Bukit Soeharto, Cendana dan Pelestarian Lingkungan
Bukit Soeharto, Cendana dan Pelestarian Lingkungan
Saya ambil wudhu dan sholat subuh. Siangan sedikit, saya keliling hotel itu. Melihat-lihat. Rupanya bangunan tua. Artistik, tapi bangunan tua. Hingga saya ketemu ruangan dengan lukisan besar. Lukisan orang yang dalam bayangan saya, ketemu dan saya lihat tadi pagi berjalan di depan pintu, dengan suara ketukan tongkat. Di lukisan itu, seingat saya berbaju putih. Seperti kaum republiken ketika Indonesia memproklamasikan kemerdekaan.
“Ini foto siapa Mas”, tanya saya sapu di pagi-pagi buta itu. Ia sudah mulai kerja membersihkan lantai hotel. “Ini foto pendiri dan pemilik hotel ini. Pengusaha Batik”, kata tukang sapu itu. “Masih hidup”, tanya saya. “Sudah meninggal. Lama”, jawab tukang sapu itu. “Lhoh… jadi yang saya jumpai tadi sudah meninggal”, pikir saya.
Saya tidak banyak bicara sama tukang sapu itu. Pagi itu harus bersiap untuk ikut Rombongan Mbak Tutut silaturahmi ke Pondok Pesantren Al Iman. Saya harus stanby di Pondok itu pagi-pagi. Kisah unik penghuni hotel itu saya abaikan. Saya lupakan untuk sementara.
Selanjutnya saya mengikuti acara demi acara di Pondok itu sampai siang hari. Kontak Person Pondok itu salah satunya Ustadz Edi Sujarwo. Orang yang baru saja WA saya. Soal Mbak Titiek akan berkunjung ke Bukit Soeharto. Tanggal 8 Juni 2024.
Usai rombongan Mbak Tutut Menuju Tawang Mangu dan Solo, saya kembali ke Trenggalek. Untuk besoknya kembali ke Jakarta. Keterlibatan saya pada rombongan itu sifatnya temporer. Tidak reguler. Akan tetapi orang-orang (termasuk Ustadz Edi) mungkin saja menganggap saya bagian dari rombongan itu secara reguler.

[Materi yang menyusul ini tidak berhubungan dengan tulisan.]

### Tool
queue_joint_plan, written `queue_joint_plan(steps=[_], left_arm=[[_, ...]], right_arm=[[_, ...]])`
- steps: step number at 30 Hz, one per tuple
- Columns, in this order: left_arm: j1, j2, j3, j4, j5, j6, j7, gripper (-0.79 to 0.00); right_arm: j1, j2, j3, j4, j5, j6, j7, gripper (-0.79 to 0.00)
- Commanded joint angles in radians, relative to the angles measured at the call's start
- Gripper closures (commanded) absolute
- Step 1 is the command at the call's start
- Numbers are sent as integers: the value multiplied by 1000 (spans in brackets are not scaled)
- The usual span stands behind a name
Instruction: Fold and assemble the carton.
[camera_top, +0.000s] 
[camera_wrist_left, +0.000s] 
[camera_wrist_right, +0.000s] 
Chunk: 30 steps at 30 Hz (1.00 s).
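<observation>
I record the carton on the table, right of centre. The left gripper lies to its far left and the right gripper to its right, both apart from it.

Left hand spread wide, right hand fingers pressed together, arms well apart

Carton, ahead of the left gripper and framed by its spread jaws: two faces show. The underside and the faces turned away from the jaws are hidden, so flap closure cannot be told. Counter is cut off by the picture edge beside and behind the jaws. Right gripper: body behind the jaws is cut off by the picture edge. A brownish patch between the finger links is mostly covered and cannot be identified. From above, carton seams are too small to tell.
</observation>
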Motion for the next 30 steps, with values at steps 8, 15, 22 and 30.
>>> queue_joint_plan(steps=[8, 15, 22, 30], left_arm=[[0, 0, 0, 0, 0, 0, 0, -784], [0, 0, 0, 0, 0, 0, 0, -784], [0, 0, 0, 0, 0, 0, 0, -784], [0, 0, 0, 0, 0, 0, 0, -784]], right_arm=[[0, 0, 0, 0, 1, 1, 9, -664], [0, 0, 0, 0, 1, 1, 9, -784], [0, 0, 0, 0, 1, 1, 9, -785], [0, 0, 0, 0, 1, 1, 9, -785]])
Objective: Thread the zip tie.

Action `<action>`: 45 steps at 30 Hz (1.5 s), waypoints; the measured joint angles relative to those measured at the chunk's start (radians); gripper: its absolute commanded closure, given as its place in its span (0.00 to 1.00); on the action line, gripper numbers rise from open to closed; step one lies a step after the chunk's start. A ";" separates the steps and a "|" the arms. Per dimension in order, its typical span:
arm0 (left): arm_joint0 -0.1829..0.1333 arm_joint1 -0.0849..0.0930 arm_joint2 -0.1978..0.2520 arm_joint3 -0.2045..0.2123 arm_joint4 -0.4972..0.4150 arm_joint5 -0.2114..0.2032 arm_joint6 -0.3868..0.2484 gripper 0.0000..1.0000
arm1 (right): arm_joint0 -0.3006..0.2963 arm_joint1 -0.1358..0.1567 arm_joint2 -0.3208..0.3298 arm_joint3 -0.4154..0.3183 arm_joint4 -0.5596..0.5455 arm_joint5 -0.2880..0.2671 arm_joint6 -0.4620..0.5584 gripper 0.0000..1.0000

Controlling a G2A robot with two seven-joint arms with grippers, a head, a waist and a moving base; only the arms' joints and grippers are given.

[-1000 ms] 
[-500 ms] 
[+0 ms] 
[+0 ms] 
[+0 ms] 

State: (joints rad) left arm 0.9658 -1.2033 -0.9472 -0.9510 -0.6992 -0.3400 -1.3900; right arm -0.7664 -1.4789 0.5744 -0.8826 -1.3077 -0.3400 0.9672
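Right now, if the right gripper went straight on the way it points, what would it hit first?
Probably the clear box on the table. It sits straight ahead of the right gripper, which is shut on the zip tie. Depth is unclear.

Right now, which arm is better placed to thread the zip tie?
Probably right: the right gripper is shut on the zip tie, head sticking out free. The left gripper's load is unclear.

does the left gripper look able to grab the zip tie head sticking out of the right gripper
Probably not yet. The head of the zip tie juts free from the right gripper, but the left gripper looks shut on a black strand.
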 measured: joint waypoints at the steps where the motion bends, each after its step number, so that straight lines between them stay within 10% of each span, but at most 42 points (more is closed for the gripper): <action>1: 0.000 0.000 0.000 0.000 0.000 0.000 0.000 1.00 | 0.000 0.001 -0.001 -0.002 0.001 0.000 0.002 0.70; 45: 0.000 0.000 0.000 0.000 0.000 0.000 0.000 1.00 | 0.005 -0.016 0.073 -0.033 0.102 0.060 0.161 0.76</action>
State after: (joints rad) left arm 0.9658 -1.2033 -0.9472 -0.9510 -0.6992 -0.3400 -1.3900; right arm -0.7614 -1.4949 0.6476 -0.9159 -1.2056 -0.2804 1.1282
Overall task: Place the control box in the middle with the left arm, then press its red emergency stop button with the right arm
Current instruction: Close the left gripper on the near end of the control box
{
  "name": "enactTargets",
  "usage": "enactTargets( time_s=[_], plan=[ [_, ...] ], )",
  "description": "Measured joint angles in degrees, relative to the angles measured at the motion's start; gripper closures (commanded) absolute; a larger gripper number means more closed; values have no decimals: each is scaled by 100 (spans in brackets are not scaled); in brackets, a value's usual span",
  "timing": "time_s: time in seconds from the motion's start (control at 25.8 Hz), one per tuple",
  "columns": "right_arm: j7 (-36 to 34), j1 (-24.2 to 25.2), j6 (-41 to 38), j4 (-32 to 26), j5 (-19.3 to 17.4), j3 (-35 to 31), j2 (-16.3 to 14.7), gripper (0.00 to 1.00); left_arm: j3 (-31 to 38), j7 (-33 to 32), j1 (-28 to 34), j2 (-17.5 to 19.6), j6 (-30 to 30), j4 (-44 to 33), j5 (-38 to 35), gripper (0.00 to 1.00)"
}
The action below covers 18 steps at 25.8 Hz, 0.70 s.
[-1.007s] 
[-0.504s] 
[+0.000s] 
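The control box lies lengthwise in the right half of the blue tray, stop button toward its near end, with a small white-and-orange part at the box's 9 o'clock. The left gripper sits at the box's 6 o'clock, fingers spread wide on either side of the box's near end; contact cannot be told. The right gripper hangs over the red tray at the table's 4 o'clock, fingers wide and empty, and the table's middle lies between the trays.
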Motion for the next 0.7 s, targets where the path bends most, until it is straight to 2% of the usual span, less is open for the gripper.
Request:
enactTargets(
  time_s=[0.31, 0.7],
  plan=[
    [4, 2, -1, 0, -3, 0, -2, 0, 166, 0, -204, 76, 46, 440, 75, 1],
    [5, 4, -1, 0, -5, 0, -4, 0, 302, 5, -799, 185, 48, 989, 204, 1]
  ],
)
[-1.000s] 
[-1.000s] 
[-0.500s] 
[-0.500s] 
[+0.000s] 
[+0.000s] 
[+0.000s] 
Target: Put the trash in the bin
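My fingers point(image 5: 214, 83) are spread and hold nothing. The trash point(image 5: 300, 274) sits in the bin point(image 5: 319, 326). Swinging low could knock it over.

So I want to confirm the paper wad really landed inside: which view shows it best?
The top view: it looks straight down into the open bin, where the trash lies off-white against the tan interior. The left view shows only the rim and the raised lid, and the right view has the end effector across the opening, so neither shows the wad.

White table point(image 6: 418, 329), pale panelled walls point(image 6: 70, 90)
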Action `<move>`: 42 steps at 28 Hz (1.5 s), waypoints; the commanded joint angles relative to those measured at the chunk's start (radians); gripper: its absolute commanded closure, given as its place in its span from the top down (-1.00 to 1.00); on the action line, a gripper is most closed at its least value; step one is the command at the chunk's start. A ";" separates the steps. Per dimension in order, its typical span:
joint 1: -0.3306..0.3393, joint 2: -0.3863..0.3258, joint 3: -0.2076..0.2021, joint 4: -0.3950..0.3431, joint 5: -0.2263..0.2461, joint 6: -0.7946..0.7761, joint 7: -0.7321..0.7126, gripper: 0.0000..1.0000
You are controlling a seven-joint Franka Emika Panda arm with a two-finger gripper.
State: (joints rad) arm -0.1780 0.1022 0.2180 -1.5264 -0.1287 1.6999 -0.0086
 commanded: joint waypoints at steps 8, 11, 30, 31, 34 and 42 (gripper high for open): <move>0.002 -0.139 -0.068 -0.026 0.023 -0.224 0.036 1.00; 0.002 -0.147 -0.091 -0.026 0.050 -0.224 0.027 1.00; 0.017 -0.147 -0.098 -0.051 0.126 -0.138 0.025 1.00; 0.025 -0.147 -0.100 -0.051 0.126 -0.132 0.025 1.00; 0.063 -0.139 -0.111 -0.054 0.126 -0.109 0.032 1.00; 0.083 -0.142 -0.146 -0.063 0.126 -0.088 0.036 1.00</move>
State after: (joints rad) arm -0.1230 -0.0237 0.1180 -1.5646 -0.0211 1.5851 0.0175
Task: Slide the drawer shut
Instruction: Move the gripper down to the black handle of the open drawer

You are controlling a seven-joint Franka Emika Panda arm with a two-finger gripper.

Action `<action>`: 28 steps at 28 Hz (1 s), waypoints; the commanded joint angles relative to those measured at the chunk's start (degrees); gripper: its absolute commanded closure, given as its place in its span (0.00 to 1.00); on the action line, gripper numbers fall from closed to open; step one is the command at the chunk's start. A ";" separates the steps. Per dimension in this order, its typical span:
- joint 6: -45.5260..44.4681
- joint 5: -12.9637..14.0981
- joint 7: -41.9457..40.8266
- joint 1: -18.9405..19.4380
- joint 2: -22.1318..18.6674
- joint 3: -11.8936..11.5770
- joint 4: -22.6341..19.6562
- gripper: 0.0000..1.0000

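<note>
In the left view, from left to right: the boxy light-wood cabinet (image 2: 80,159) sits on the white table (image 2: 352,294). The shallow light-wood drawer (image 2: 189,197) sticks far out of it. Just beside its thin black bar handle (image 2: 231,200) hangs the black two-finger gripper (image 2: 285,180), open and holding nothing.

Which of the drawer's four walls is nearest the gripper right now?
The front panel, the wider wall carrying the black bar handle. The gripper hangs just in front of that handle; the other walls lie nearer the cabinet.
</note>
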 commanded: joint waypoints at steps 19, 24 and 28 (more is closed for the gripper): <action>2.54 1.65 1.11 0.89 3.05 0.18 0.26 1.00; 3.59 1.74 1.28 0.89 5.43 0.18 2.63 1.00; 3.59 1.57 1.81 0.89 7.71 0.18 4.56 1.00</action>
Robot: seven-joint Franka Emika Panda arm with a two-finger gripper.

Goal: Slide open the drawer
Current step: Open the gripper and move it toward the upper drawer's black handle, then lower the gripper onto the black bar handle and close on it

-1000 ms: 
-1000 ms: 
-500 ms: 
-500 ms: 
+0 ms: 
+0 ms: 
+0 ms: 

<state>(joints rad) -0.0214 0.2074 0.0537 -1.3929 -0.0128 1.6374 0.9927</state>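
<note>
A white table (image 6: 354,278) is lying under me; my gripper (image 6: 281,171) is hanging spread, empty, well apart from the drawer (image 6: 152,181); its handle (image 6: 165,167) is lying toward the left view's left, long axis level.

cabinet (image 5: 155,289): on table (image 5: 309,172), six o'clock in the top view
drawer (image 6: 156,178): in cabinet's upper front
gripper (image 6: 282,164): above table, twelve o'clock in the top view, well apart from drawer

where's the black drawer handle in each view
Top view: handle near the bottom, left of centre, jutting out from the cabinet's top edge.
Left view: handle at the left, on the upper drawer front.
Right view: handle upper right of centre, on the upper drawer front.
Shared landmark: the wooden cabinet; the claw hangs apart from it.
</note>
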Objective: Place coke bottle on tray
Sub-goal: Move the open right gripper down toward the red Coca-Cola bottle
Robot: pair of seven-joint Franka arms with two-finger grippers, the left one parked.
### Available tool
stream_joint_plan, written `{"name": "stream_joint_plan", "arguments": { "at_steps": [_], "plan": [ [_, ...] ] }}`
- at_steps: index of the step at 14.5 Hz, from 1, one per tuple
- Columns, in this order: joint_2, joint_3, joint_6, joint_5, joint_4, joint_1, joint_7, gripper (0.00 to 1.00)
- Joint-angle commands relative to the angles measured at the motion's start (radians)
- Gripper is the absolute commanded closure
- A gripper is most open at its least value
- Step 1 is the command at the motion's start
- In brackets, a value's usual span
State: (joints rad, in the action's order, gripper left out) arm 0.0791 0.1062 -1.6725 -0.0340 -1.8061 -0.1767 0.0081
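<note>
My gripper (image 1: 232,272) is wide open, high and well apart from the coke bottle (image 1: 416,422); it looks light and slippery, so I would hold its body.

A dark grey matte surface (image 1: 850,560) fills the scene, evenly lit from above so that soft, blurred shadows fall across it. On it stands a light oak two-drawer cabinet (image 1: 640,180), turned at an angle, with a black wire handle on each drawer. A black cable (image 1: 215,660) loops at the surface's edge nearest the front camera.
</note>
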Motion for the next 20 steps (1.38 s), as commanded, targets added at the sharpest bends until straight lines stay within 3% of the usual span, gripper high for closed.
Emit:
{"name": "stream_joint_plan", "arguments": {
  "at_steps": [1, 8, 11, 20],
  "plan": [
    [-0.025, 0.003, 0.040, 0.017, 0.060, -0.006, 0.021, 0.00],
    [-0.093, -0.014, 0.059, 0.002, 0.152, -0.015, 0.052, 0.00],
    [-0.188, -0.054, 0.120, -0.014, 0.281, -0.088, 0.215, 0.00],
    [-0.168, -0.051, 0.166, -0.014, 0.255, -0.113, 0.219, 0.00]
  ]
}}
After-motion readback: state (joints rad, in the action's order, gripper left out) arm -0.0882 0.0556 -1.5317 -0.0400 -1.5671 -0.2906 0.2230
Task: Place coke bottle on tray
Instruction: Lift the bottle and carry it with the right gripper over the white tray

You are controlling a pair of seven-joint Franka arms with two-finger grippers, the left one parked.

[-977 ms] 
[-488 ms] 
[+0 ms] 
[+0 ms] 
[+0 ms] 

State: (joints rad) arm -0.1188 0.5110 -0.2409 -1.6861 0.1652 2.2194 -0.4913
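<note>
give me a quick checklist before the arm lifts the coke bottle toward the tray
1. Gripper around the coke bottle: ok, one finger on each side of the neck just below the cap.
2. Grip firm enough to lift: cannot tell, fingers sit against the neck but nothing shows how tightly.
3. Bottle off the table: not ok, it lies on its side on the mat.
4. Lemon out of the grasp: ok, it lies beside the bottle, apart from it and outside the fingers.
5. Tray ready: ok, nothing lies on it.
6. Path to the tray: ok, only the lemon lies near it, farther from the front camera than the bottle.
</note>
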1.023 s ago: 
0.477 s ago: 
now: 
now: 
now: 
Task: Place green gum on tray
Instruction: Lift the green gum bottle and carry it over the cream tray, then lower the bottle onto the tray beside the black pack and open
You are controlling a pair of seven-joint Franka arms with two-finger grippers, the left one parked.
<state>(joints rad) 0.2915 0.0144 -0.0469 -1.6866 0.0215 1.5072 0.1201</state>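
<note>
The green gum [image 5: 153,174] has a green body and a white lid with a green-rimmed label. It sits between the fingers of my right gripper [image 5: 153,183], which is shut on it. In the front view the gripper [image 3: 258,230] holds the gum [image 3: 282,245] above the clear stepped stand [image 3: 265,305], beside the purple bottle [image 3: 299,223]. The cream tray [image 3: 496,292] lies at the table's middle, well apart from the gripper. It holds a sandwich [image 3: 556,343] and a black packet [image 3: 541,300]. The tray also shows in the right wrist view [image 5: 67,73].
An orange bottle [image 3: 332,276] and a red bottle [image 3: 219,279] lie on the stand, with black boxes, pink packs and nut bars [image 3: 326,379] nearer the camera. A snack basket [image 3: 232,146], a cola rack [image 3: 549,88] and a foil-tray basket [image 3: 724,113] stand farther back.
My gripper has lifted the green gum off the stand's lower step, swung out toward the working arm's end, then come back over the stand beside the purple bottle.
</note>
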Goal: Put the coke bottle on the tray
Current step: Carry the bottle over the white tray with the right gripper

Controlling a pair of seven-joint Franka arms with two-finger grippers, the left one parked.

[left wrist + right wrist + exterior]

Selang beberapa bulan, masih di tahun 2019. Ustadz Edi Sujarwo mengirimi pesan whatshap. Seputar aktivitas pemuda Karang Taruna Desa Badegan Kecamatan Badegan Ponorogo. Pemuda-pemuda itu merawat situs. Sebuah bukit yang pernah dikunjungi Presiden Soeharto. Ada prasastinya. Beraksara Jawa. Dikirimkan pula foto-foto yang masih ada gambarnya Presiden Soeharto.